Le choix de Hervé et Patrick s'est porté en grande partie sur des pièces de type sonate pour piano et violon, où la guitare a évidemment remplacé le violon. On retrouve pas moins de 5 mouvements de telles sonates de jeunesse de Beethoven, qui sont rassemblées au centre de l'album, entre 2 séries de titres de Vivaldi, un morceau de Fauré, un de Kreisler et le célébrissime thème du "Mariage de Figaro" de Mozart, placée en ouverture.
Côté Vivaldi, il a fallu adapter davantage qu'avec une sonate puisqu'il s'agit de 4 mouvements des "Quatre saisons" : l'ensemble du 4ème concerto, "L'hiver" et le célébrissime "Orage" extrait du concerto "L'été". D'accord, Rondat en avait déjà fait une adaptation il y a bien longtemps sur "Amphibia". Néanmoins, outre le fait qu'il s'agit d'une pièce fantastique et souvent réclamée par ses fans en concert, c'était ici l'occasion d'en donner une autre lecture, plus nuancée et pleine de finesse dans un arrangement nettement plus sobre et finalement plus fidèle à l'original.
Le duo a habilement équilibré les moments enjoués et ceux plus mélancoliques, mais globalement, il se dégage de cet album une atmosphère plus légère que solennelle. Certes, "l'Hiver" n'est pas particulièrement joyeux mais pas lugubre non plus. Et il s'agit d'un des joyaux de l'œuvre injustement décriée du compositeur italien, peut-être le plus beau et le plus original des quatre concertos. Un autre moment particulièrement magistral est l'allegro de la sonate n°3 de Beethoven… si vous ne croyez pas le connaître, détrompez-vous : ainsi que bien d'autres pièces de Beethoven, vous l'avez entendu un jour ou l'autre ! Pendant plus de 8 minutes les deux hommes concilient virtuosité, lyrisme, ambiances pastorales, sections apaisées et décollages tout en finesse avec beaucoup de brio. L'andante de la sonate n°2, au thème assez connu lui aussi est plus mélancolique, tout en retenue et en délicatesse, et ce n'est pas le plus facile à jouer pour la guitare. C'est à une autre forme de complexité que se heurte Rondat, celle de l'expressivité, et il s'en sort fort bien.

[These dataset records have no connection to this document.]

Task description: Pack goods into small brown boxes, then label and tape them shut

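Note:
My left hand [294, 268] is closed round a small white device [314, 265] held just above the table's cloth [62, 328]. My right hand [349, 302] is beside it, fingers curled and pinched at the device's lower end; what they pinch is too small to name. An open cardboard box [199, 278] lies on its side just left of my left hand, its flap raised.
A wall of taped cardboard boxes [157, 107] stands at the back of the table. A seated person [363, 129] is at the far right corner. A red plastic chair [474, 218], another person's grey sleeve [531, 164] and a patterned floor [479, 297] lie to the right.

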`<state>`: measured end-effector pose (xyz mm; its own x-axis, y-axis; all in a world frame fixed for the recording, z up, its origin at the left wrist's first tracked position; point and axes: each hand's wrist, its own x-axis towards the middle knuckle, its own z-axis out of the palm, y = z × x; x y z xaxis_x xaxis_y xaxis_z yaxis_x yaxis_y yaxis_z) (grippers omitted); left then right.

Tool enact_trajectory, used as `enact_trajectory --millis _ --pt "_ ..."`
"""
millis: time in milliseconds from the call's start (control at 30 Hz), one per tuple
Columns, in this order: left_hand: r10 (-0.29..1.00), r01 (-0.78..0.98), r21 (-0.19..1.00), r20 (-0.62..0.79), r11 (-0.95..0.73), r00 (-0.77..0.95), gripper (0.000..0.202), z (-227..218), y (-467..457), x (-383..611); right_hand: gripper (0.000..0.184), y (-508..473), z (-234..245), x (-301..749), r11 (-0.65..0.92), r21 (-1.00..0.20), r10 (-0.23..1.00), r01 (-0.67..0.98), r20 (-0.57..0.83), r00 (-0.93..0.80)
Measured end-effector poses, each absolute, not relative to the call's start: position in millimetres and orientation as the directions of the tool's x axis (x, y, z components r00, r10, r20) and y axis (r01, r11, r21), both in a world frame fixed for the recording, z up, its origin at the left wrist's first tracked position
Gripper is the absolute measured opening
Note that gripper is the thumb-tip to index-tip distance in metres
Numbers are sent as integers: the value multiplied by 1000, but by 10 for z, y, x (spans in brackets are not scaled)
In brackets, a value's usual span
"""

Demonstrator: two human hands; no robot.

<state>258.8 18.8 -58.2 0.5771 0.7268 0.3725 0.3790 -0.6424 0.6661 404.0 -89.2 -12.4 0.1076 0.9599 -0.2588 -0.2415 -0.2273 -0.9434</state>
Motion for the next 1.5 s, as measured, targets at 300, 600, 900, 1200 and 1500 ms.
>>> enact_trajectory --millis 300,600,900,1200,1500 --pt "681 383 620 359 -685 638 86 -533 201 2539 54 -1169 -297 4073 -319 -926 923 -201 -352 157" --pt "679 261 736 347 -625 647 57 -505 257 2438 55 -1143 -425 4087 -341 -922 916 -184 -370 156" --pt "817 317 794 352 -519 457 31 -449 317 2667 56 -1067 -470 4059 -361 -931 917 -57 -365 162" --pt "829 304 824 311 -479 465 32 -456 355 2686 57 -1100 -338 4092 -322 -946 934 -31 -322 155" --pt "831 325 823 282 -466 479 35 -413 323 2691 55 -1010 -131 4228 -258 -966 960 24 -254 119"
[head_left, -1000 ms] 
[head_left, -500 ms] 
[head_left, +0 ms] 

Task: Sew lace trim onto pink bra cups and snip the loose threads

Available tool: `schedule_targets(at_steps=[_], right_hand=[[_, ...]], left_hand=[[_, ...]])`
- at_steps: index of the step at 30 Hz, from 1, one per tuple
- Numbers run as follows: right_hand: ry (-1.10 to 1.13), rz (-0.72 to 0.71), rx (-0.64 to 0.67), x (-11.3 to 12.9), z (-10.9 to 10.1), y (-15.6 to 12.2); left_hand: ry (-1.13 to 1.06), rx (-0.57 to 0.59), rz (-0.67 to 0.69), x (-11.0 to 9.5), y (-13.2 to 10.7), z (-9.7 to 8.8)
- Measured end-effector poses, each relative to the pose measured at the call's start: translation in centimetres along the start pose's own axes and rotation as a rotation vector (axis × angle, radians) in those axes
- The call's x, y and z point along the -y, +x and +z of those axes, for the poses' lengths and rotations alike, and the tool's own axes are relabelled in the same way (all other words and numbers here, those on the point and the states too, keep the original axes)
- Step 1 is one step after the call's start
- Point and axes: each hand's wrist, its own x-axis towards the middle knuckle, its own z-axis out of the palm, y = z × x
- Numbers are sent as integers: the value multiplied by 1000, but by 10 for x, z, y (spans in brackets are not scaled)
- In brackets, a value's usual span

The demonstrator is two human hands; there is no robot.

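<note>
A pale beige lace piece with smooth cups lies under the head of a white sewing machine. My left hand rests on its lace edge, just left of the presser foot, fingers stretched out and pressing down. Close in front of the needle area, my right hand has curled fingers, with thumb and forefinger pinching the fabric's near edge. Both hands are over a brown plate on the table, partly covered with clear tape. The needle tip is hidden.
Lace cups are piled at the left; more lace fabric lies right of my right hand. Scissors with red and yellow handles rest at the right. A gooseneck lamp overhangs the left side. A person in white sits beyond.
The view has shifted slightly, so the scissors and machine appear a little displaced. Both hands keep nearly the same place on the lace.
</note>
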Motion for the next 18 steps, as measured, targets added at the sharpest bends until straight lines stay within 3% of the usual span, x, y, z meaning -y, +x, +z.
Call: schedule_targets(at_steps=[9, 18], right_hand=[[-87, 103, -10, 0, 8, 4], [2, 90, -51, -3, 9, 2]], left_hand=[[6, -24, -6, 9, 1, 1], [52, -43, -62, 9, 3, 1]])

Peut-être moins connues, les pièces de Fauré (allegro de la sonate en la majeur, qui lui aussi a été quand même utilisé par les réalisateurs de films) et de Fritz Kreisler (très connu comme un violoniste virtuose de la fin du 19ème et du début du 20ème siècle) n'en sont pas moins agréables. Sur le Prélude de Kreisler, l'atmosphère mélancolique et émouvante du début laisse la place à un thème plus joyeux et à un rythme plus sautillant, avec notamment un passage soliste grandiose pour la guitare vers la fin. Enfin Fauré, pour une fois assez joyeux, aussi versatile qu'enlevé, conclut l'album dans un tourbillon de guitare.
L'enregistrement est particulièrement exceptionnel puisque marier ces deux timbres assez différents n'était pas chose aisée. Et pourtant la guitare électrique, moins saturée et plus douce que d'habitude, n'écrase pas le piano, même si elle joue peut-être davantage de parties solistes sur l'ensemble. En fait "Rondat – N'Kaoua" est un disque de musique classique presque pure, avec seulement un instrument plus moderne.
Cet enregistrement particulièrement original devrait ainsi rassembler les amateurs de classique intelligents et pour ceux qui sont plus axés vers le rock, c'est peut-être l'occasion de découvrir un autre aspect du classique, pas spécialement celui plus symphonique qui a déjà connu pas mal d'adaptation dans le metal ou le rock progressif, mais celui de la musique dite "de chambre" qui peut se révéler tout aussi intéressant. En tout cas, il convient se saluer l'effort courageux des deux hommes, qui ont évité la facilité.